# Great Collection! Check it out!



## Haunted Dogs (Jun 15, 2007)

Nice selection! Thanks for sharing.


----------



## Verse 13 (Oct 26, 2010)

Yeah, I bought this a while back and highly recommend it to anyone who enjoys darker classical music. Nice post!


----------



## GhostTown (Jul 6, 2011)

Just bought it, and it ROCKS!

Thank you!


----------



## repo_man (May 26, 2009)

Got this a while back. Very nice collection


----------



## killerhaunts (Jan 6, 2010)

*Another awesome bit - it has TWO funeral marches!
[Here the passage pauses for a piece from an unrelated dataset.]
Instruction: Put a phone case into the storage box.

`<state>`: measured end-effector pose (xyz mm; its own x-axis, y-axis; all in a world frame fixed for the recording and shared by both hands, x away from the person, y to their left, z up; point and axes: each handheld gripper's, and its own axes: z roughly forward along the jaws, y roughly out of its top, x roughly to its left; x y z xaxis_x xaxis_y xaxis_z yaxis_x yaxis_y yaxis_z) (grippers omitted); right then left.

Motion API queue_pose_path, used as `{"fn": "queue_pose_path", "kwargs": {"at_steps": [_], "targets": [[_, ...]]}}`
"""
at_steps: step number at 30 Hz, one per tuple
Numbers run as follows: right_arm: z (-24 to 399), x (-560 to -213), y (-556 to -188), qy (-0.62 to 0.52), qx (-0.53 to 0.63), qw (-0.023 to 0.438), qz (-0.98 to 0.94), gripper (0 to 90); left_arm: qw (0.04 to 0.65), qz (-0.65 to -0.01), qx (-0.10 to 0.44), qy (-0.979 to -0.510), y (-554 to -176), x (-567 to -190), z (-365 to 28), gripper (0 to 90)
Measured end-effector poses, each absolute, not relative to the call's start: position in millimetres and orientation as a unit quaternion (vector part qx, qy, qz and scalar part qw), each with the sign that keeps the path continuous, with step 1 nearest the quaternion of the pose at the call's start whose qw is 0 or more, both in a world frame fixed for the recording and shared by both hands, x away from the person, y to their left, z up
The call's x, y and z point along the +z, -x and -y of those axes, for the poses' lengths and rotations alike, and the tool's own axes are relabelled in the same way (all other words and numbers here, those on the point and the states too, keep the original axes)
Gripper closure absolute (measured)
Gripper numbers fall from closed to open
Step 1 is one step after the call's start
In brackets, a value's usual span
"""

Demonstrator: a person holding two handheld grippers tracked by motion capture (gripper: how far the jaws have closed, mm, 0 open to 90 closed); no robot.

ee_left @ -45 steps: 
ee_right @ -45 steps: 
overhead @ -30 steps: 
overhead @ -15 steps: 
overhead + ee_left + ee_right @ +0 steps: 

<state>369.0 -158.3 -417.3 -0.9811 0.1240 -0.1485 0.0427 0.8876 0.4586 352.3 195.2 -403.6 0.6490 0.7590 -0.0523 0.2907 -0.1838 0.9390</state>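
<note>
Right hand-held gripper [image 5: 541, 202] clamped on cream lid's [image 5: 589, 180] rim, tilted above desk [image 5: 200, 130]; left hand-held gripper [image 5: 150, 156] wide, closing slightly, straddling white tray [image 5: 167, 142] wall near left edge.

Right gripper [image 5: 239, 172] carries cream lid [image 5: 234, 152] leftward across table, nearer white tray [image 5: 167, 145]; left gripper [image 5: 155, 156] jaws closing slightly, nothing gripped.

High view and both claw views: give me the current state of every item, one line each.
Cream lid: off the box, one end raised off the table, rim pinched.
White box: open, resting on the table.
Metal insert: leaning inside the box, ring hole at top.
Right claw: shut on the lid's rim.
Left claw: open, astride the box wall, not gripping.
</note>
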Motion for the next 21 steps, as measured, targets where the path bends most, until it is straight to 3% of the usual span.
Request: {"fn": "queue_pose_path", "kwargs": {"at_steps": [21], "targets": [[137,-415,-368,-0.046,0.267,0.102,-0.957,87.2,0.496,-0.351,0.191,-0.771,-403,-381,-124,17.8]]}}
Yeah!*


----------



## Pumpkinhead625 (Oct 12, 2009)

I just bought the download today. I've only listened to the first dozen tracks so far, but all I can say is "WOW!". I would have paid this amout for the first 8 tracks alone!


----------



## kennyt15 (Oct 6, 2010)

I just bought the album today. I've been looking long and hard for ambient music to play in my indoor hotel haunt. This is perfect! And the price has even dropped to $4.99!!


----------



## Dinosaur1972 (Mar 28, 2007)

Finally got this to celebrate Halfway to Halloween. What an incredible collection!


----------



## Vatermann (Oct 27, 2009)

Yup. I picked this up last year. I always buy the newer stuff. I only "download" the only stuff that's out of print.


----------